La mucoviscidose, cette maladie héréditaire qui entraîne une production anormale de mucus dans plusieurs parties du corps, touche principalement les poumons. Ces derniers sont alors sensibles à l’infection par certaines bactéries et il en résulte une importante inflammation qui les endommage progressivement.

«La prise en charge classique passe habituellement par la physiothérapie respiratoire et l’utilisation d’antibiotiques mais qui comportent des effets secondaires et qu’il est impossible de cibler uniquement sur les bronches.

Aujourd’hui, nous pouvons compter sur plusieurs antibiotiques utilisables en inhalation. Mieux ciblée, la thérapie est alors mieux tolérée», détaille le Dr Alain Sauty, pneumologue et président de la Fondation Respirer.

Parallèlement, le recul scientifique sur la maladie permet au corps médical d’être encore davantage attentif aux différentes manifestations de la maladie, à l’évolution des symptômes ainsi qu’à l’efficacité de leur prise en charge.

Thérapie innovante

Depuis que le gène CFTR responsable de la mucoviscidose a été identifié en 1989, on entend largement parler de thérapie génique. Cela dit, cette dernière n’a pas eu l’efficacité escomptée.

«Par contre, une nouvelle catégorie de traitements est en train d’arriver sur le marché. Ils parviennent à corriger une partie des défauts génétiques à l’origine des symptômes de la maladie. Pour l’instant, il existe deux types de médicaments dont un est déjà homologué en Suisse.

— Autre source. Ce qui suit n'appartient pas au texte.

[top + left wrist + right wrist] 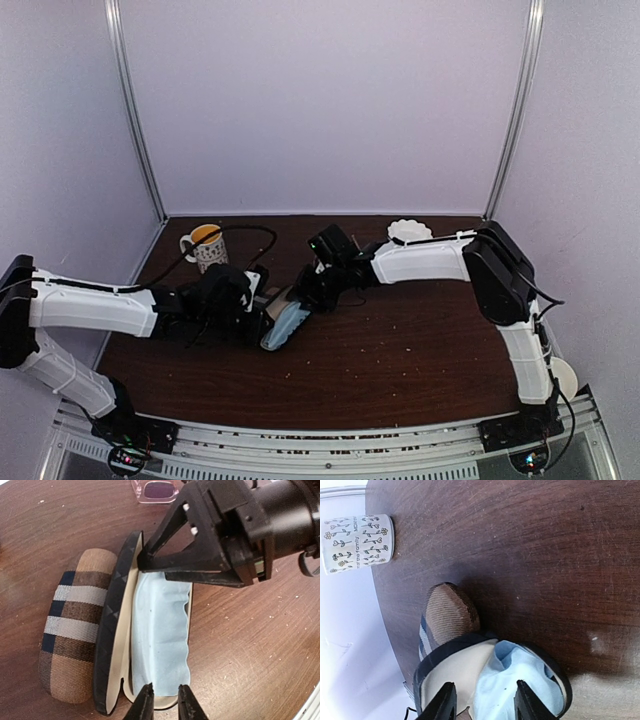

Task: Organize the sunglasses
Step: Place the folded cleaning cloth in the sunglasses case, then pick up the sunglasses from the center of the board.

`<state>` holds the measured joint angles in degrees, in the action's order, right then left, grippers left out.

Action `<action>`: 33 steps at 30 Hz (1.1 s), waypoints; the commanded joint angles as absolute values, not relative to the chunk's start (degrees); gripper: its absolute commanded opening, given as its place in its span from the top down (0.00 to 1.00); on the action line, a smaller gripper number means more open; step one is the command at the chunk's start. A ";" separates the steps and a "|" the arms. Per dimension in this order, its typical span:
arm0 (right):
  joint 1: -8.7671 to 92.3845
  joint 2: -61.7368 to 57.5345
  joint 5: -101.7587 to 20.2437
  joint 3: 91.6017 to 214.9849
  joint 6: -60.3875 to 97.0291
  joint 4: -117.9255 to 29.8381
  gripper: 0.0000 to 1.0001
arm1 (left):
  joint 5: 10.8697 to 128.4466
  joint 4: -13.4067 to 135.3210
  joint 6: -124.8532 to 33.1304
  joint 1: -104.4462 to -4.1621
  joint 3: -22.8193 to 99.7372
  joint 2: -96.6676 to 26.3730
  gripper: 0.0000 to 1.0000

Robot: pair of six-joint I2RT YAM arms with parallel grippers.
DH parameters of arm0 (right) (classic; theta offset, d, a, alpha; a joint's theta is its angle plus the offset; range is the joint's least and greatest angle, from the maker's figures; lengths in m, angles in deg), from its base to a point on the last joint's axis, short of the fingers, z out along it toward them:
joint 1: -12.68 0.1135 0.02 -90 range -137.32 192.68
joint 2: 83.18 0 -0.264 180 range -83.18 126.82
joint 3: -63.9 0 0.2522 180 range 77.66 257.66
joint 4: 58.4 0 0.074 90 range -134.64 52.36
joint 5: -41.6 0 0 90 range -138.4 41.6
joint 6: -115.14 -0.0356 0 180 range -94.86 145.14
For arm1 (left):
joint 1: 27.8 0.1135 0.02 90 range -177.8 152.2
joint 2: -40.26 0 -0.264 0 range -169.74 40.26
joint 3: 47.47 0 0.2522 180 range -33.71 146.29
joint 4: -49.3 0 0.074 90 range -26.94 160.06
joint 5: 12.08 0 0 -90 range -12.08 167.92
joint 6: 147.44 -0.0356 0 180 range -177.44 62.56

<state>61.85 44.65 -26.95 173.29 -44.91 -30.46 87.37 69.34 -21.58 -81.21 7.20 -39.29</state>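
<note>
- Your left gripper (165, 687) hangs over the near end of the open black case (107, 645), jaws narrow. You cannot tell whether they pinch anything.
- The tan striped case (75, 630) lies shut, touching the outer side of the black case's lid.
- A blue cloth (160, 630) lies inside the black case.
- Your right gripper (484, 685) is at the case's far end — jaws parted above the cloth.
- The pink-framed sunglasses (156, 490) lie on the table (250, 655) just beyond the case.

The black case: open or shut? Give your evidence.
Open: the black case has its lid swung back, showing cream lining and blue cloth inside.
</note>
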 commanded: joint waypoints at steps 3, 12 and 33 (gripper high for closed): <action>61.46 38.78 -27.04 171.31 -40.77 -32.86 0.55 | 88.62 72.24 -24.00 -81.94 9.40 -35.28 0.81; 61.64 24.76 -32.47 165.58 -26.02 -33.09 0.53 | 96.28 83.98 -29.75 -82.20 12.44 -21.85 0.80; 64.68 -11.95 -73.40 149.66 3.83 -31.40 0.01 | 118.72 111.30 -41.26 -82.12 19.29 2.13 0.02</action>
<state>64.89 -7.66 -61.74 154.50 -2.09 -27.95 113.49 106.87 -39.22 -81.91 17.56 0.69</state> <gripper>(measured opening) 0.866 0.951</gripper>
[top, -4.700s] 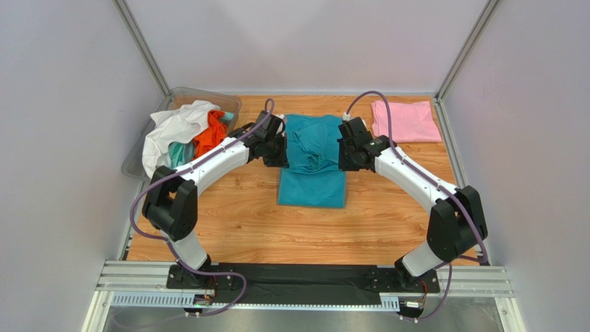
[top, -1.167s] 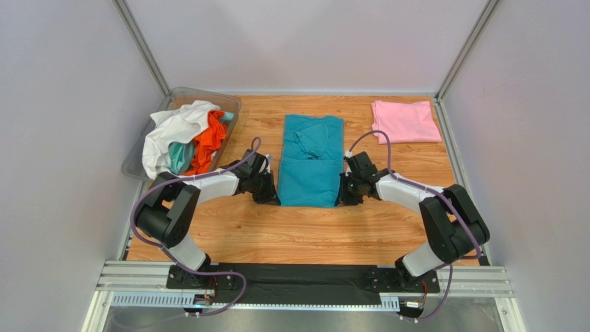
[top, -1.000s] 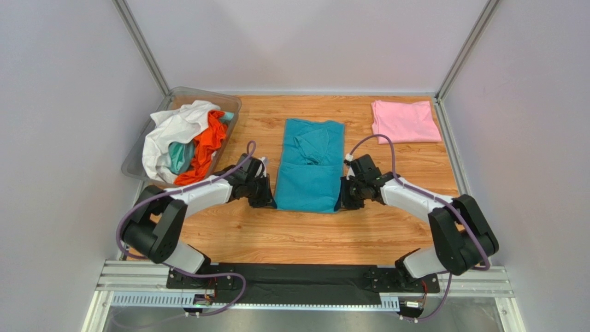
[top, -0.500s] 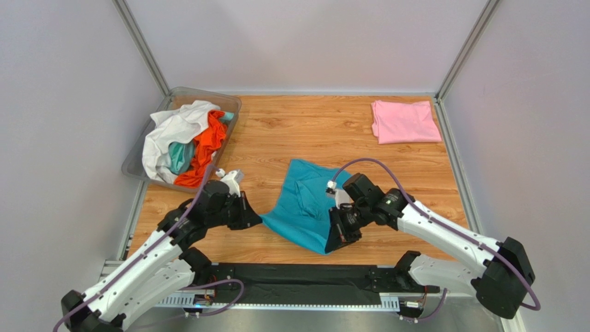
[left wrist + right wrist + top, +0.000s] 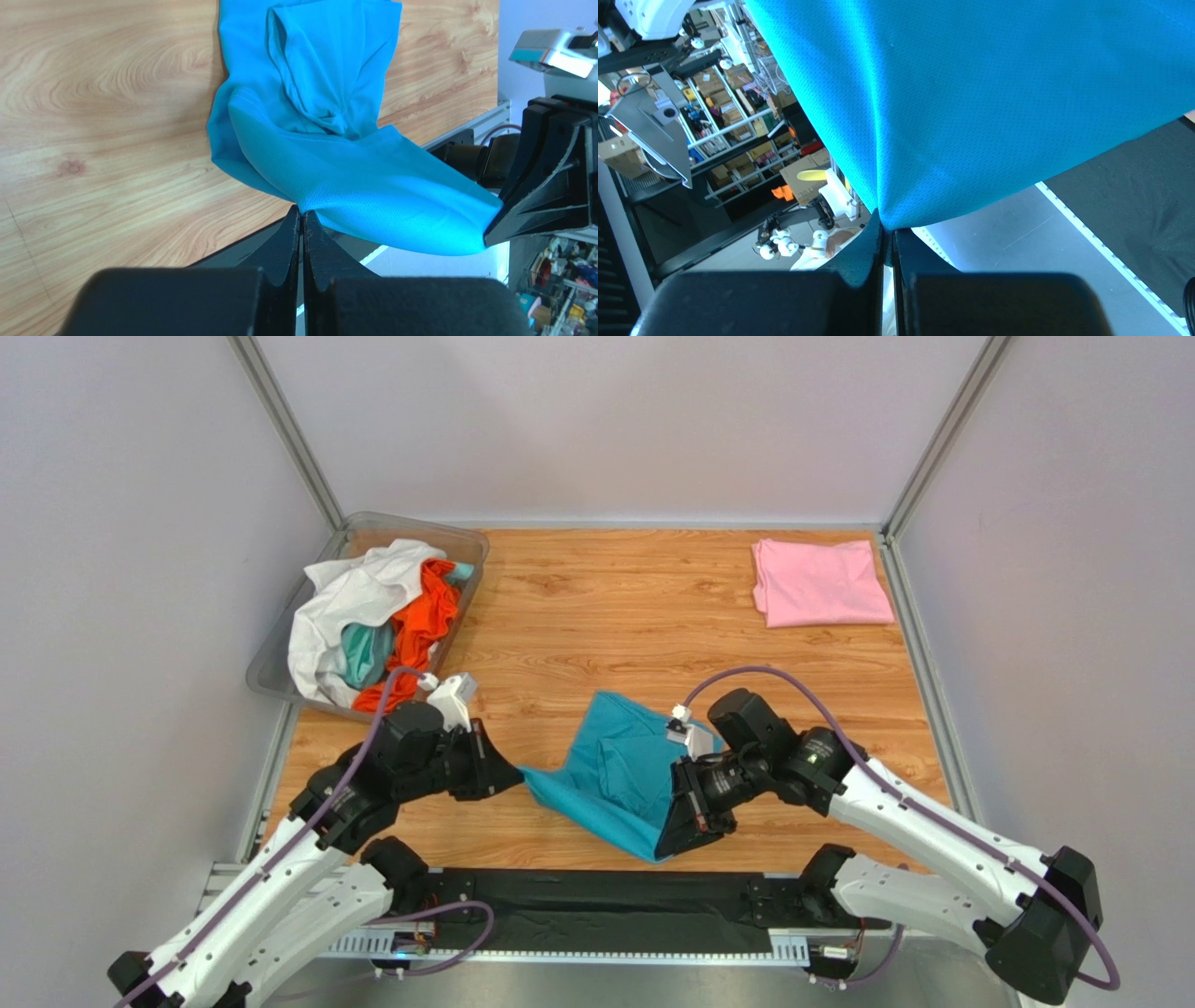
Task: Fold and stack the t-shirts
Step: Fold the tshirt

Chacun est efficace sur une catégorie de mutation génétique, donc sur une partie seulement des patients», précise le Dr Alain Sauty. A noter que le second traitement pourra tout de même être utilisé sur tous les patients qui ont une mutation dite delta f508 homozygote, soit près d’un cas de mucoviscidose sur deux.

Rapidité et personnalisation

Le défi qui reste alors à relever est de pouvoir recourir le plus rapidement possible à ces traitements qui stabilisent ou réduisent fortement la progression de la maladie.

De cette manière, les dégâts sur les bronches et d’autres organes resteront mineurs et nécessiteront une prise en charge beaucoup plus légère. Mieux encore, cette augmentation de la qualité de vie ainsi que l’allongement du délai avant de devoir recourir à une transplantation du poumon pourraient être améliorés par une individualisation des traitements.

C’est dans cette direction que la prise en charge des maladies génétiques fait des progrès spectaculaires et la mucoviscidose ne déroge pas à la règle.